In particular, (meta)data can be accessed via SPARQL, an RDF query language able to retrieve and manipulate data stored in the RDF format.

Since LiLa (meta)data are (a) distributed using a standardised protocol, (b) assigned standardised URIs, (c) accessible via a widely-adopted query language and (d) interlinked through a standardised vocabulary for knowledge description, they can be easily reused in other contexts. Furthermore, URIs help to track citations and the reuse of (meta)data.

The data and associated metadata, the documentation and the code are all deposited in the Zenodo research data repository, which warrants effective data curation beyond the lifetime of the grant.

INTEROPERABLE

Interoperability is the key-concept of LiLa, whose objective is to connect and support interaction between linguistic resources and NLP tools for Latin.

In LiLa, (meta)data include authoritative references to other (meta)data. These are provided in terms of explicit relations between the objects of the Knowledge Base, with the aim of helping users to identify and discover the (meta)data. Such relations are described by using a formal, accessible, shared, and broadly applicable language for knowledge representation described in vocabularies following the FAIR principles. These vocabularies are already implemented and used in the semantic web, and particularly in the Linguistic Linked Open Data cloud.
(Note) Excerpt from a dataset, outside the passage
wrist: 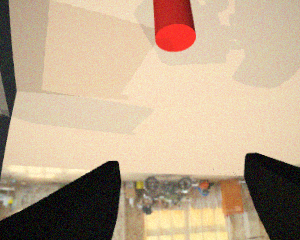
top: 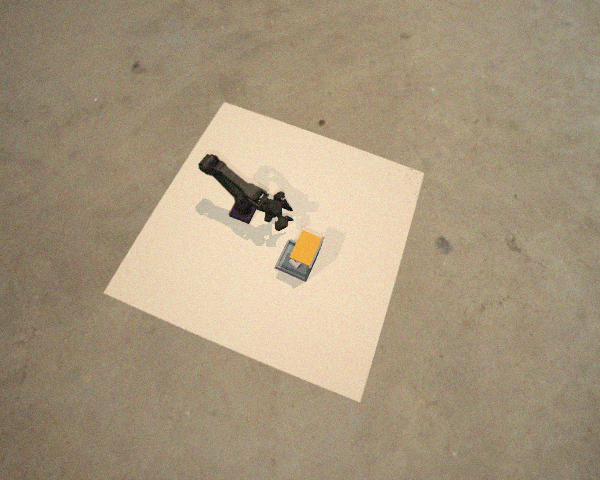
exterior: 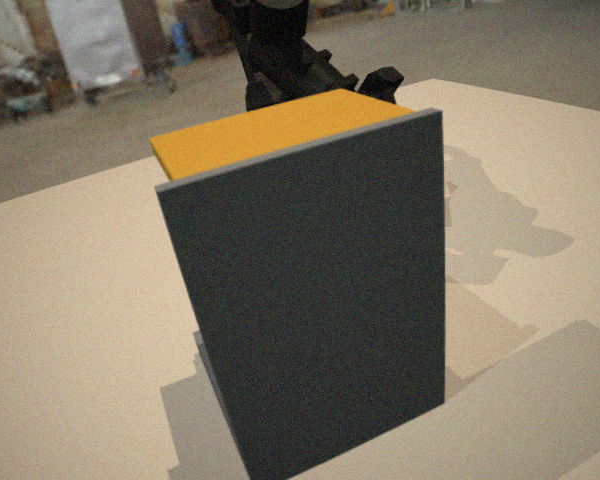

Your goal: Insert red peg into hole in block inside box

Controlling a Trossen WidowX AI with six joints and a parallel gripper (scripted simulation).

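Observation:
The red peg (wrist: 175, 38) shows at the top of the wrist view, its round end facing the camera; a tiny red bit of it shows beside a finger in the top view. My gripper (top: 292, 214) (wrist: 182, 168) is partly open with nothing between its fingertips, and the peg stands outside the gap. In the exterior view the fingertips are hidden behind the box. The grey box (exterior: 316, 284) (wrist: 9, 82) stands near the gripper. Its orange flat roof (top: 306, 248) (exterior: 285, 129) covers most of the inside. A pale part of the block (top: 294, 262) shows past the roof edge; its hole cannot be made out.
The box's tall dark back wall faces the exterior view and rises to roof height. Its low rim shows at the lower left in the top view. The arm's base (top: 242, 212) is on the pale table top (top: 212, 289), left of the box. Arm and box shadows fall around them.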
More specifically, LiLa makes use of (and possibly extends) standard ontologies, formalisms, data models and linguistic data categories.

REUSABLE

In principle, there is no restriction as to who will be able to use the LiLa Knowledge Base. Anyone with an Internet connection is a potential user of LiLa.

To support (and increase) the reusability of LiLa’s (meta)data, these are described with a plurality of accurate and relevant attributes. Specifically, the use of a widely-adopted system of URIs, such as CTS URNs, helps to provide fine-grained references to text passages and single tokens alike, while meeting domain-relevant community standards.

One of the tenets of LiLa (and, more generally, of the Linked Data paradigm) is that providers keep their (meta)data locally. The LiLa Knowledge Base acts as a connection hub for these locally-stored resources. This requires that all (meta)data be accompanied by detailed provenance information and released under a clear and accessible data usage licence defined by each provider. Like all other providers, private publishing companies are free to impose restrictions on the use of their (meta)data.

The new (meta)data generated by LiLa are distributed under a CC BY-SA License. All software produced will be released under a GNU Lesser General Public Licence version 3 (GNU LGPL3). Unless otherwise specified, Zenodo metadata may be freely reused under the CC0 waiver.


1. Paul Tombeur. 1998. Thesaurus formarum totius Latinitatis: a Plauto usque ad saeculum XXum. Brepols, Turnhout, Belgium.